Wolf D. Fuhrig

06-01-08

A Missed Opportunity

On May 15, President Bush had an opportunity to bring his proposals for an Israeli-Palestinian peace settlement before the Knesset, Israel’s national legislature. Instead, he only used his speech to celebrate Israel’s 60 years of statehood: “It was the redemption of an ancient promise,” he asserted, “given to Abraham and Moses and David--a homeland for the chosen people of Eretz Israel.”

The President failed to mention that, certainly since the days of David and Goliath, Palestinians have a competing claim to the land, having lived there side by side with Jews for at least 2,000 years. The disappointed Palestinian negotiator Saeb Erekat suggested the President “should have told the Israelis no one could be free at the expense of others.”

While heaping praise upon Israel’s successes and the “unbreakable” U.S.-Israeli alliance, Mr. Bush criticized politicians, such as Barack Obama, that advocate opening a dialogue with our “enemies”--a thinly veiled reference to those who oppose the Israelis’ occupation of, and their settlements upon, Palestinian lands. Although he has no proof if and when Iran might have a nuclear weapon, Mr. Bush again took that as much for granted as Israel’s roughly 150 nukes that its neighbors view as the real nuclear threat in the Middle East.

Speaking prior to Mr. Bush, Israeli Prime Minister Ehud Olmert assured him that "When, eventually, we reach with the help of God an historic peace treaty between us and our Palestinian neighbors ... which fully reflects the vision which you introduced to the world in June 2002, and which is based on two states for two peoples--a Jewish state and a Palestinian state living side by side in peace and security--, will be approved by a vast majority of the Knesset members and will be supported by an overwhelming majority of the Israeli public. According to Haaretz, “The chamber reacted with silence and nervous laughter to this comment, which prompted a chamber walkout by hardline MKs Uri Ariel and Zvi Hendel.”

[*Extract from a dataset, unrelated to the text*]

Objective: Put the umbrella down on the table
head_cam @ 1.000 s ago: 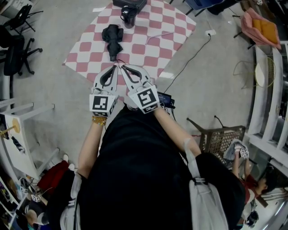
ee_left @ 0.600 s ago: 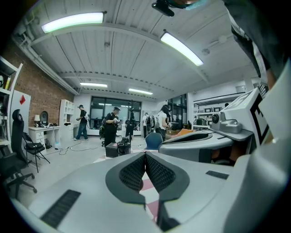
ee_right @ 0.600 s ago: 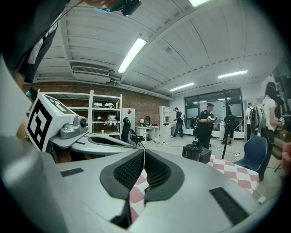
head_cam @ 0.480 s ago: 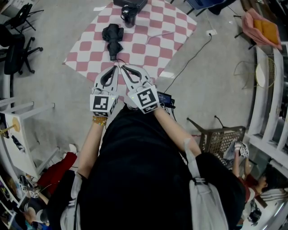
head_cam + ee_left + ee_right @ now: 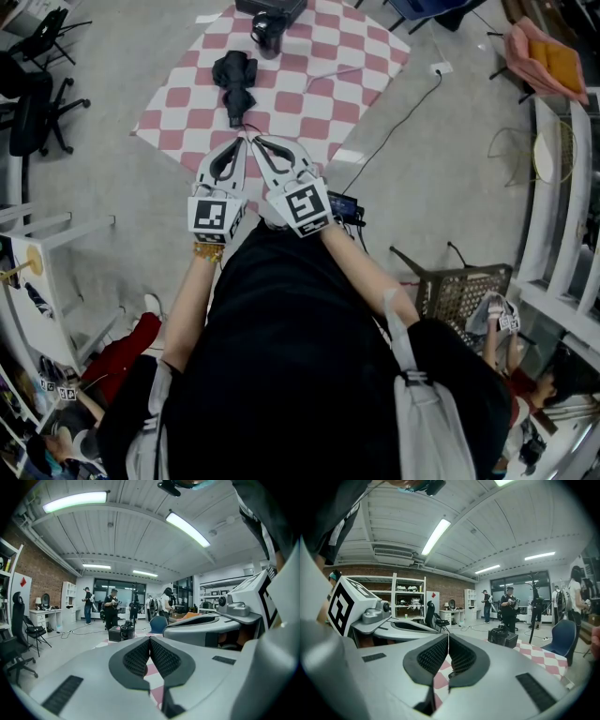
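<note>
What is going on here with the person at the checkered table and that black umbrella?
A person stands at the checkered table with a pair of tongs in each hand. The left tongs and the right tongs are both shut and empty, held side by side with their tips close together at the table's near edge. The black umbrella lies folded on the table just beyond them, and neither pair holds it. It looks already put down.
</note>
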`<state>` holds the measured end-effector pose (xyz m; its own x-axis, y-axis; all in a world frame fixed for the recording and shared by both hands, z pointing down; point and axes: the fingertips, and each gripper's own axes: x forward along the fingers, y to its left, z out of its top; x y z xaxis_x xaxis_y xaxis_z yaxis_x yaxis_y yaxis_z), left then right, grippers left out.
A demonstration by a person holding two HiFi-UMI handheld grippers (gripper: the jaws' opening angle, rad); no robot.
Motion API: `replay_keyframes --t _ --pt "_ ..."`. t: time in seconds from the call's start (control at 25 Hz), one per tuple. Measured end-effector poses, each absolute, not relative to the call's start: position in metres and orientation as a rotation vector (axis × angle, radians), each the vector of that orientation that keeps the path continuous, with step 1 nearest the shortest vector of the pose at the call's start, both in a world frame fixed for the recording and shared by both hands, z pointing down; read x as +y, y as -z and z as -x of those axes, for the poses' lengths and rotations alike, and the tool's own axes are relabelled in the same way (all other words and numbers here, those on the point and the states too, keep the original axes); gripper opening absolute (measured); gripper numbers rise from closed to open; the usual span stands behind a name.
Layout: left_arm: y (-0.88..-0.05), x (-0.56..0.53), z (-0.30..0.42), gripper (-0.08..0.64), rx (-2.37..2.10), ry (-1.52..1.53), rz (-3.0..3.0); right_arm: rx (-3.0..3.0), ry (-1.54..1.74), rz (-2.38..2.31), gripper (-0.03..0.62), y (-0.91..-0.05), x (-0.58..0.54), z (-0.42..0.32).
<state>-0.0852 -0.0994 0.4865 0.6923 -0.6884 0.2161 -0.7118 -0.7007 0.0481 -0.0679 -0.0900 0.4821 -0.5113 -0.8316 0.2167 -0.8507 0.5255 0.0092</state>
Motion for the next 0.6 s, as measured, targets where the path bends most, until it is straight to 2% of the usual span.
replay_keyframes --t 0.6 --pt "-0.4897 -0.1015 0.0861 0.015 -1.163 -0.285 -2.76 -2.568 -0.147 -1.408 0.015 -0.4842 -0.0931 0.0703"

President Bush did not visit the Israeli-occupied West Bank. To talk with Mr. Bush, Palestinian Authority leader Mahmoud Abbas had to go to Sharm el Sheikh in Egypt--one of only two Arab states invited to participate in the peace process. In Egypt, Mr. Bush reiterated what he did not tell the Knesset members, namely that he was “absolutely committed” to a peace deal by the end of his term. “It breaks my heart,” he also said, “to see the vast potential of the Palestinian people really wasted.” He thought that a Palestinian state would be an opportunity to end the suffering in the Palestinian territories.

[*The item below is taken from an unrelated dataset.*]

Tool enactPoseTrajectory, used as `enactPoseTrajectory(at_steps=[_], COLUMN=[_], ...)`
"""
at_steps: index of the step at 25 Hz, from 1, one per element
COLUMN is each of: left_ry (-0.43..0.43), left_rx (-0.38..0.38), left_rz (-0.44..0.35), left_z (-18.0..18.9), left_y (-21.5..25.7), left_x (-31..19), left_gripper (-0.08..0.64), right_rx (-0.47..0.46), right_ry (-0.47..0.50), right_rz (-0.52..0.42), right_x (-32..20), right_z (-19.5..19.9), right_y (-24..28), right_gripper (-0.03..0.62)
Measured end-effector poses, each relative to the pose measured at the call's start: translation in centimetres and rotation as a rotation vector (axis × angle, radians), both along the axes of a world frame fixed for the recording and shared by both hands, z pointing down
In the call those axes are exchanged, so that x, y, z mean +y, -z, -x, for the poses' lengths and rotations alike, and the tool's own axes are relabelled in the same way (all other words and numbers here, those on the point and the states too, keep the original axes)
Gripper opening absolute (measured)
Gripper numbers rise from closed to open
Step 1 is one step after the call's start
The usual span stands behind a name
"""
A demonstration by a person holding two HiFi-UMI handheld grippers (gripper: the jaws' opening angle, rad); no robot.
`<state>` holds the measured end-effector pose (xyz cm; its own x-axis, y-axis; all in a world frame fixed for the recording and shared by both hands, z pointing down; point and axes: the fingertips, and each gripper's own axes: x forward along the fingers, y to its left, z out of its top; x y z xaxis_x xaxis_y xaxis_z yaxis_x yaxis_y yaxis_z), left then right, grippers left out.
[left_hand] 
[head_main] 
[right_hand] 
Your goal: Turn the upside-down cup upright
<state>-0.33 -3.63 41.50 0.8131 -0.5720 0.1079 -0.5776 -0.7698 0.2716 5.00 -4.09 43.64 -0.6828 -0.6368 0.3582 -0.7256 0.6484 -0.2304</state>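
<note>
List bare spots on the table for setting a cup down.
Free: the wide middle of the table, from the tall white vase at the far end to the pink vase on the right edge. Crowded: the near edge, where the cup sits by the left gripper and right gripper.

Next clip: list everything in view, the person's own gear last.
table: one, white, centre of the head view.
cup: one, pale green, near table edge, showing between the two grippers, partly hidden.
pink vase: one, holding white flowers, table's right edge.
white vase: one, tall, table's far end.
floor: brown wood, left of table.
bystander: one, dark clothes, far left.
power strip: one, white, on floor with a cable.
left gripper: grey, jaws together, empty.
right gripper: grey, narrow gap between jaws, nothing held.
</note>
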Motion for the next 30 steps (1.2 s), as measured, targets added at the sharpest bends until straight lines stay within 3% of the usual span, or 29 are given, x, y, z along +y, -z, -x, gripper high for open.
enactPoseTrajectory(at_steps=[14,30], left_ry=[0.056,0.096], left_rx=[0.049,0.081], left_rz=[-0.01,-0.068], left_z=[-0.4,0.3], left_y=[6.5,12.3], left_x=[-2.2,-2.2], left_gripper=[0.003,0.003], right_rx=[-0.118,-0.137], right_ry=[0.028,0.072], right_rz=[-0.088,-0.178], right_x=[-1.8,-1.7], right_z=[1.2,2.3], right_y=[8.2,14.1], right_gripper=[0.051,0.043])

Before he left for home, the President addressed the World Economic Summit at Sharm el Sheikh. While the Arab leaders expected him to reassure them of his active engagement in the Israeli-Palestinian peace process, he used the occasion to hand them a stunning rebuke: "Too often in the Middle East, politics has consisted of one leader in power and the other in jail." Then Mr. Bush called on all nations in the region “to release their prisoners of conscience, open up their political debate, and trust their people to chart their future." He also urged Arab leaders to open up more opportunities for women and to stand together against Iran's attempts to become a regional superpower.

While for the most part the President’s fault-finding with Arab government was factually correct, it obviously was not at all prudent at a time when both the U.S. and Israel need their good will if they are seriously interested in peace settlements with Israel’s Arab neighbors.